Who experiences greater levels of stress: you or your boss? When I ask this question while teaching workshops on leadership, nearly all the bosses in the room respond that they are the ones under greater stress. They’re wrong. Hard data makes it clear that non-leaders experience greater stress, and in many instances, it has a negative effect on their performance.
Consider two studies published in 2014 by Gary D. Sherman, et al. In the first, a sample of non-leaders in the Boston metropolitan area was compared to middle- to high-level government and military leaders participating in an executive education program at Harvard. The non-leaders showed higher levels of salivary cortisol, a physiological indicator of stress, and higher levels of self-reported anxiety, a psychological indicator of stress.

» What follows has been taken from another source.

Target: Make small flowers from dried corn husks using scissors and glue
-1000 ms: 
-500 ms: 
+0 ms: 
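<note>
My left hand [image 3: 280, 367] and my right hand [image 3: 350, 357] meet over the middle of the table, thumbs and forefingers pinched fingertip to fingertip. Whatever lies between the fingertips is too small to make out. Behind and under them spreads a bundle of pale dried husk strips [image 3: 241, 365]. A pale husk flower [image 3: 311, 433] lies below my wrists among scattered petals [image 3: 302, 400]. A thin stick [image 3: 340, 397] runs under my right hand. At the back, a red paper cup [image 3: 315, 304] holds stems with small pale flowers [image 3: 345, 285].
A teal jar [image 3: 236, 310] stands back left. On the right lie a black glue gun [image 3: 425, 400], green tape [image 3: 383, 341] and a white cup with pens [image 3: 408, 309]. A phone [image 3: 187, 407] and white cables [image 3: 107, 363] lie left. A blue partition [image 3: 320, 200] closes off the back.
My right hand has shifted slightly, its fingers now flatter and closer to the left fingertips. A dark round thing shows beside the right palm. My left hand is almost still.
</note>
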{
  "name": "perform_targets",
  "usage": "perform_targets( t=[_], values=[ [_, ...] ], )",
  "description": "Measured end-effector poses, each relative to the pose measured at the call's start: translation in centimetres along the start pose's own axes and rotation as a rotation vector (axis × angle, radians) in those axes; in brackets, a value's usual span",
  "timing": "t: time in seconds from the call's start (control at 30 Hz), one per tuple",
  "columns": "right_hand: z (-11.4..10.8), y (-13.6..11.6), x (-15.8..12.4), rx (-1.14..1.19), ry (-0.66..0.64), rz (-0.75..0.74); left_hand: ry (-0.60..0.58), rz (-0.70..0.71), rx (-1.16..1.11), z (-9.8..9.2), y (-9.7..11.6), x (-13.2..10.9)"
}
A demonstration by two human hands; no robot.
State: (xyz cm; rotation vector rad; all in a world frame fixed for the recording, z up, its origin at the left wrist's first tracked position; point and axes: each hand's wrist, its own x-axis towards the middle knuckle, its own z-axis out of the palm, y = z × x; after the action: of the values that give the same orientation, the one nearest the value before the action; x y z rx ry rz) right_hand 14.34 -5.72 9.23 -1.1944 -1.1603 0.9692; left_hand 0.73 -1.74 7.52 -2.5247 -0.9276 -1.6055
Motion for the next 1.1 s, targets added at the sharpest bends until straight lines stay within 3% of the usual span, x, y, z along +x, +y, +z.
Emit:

A second study looked at the effect that feeling in control had on lowering stress in a group of middle- to high-level government and military leaders. To determine the feeling of being in control, researchers looked at the number of subordinates, the number of direct reports, and the authority to make decisions concerning subordinates. The results supported the study’s hypothesis that a sense of control from having more subordinates and greater authority over them was associated with lower stress as measured by both lower salivary cortisol and self-reported anxiety.
The results of both studies are consistent with those of the pioneering Whitehall studies of British civil servants in lower-status jobs, which found government workers who were lower in the hierarchy experienced poorer cardiovascular health and lower life expectancies.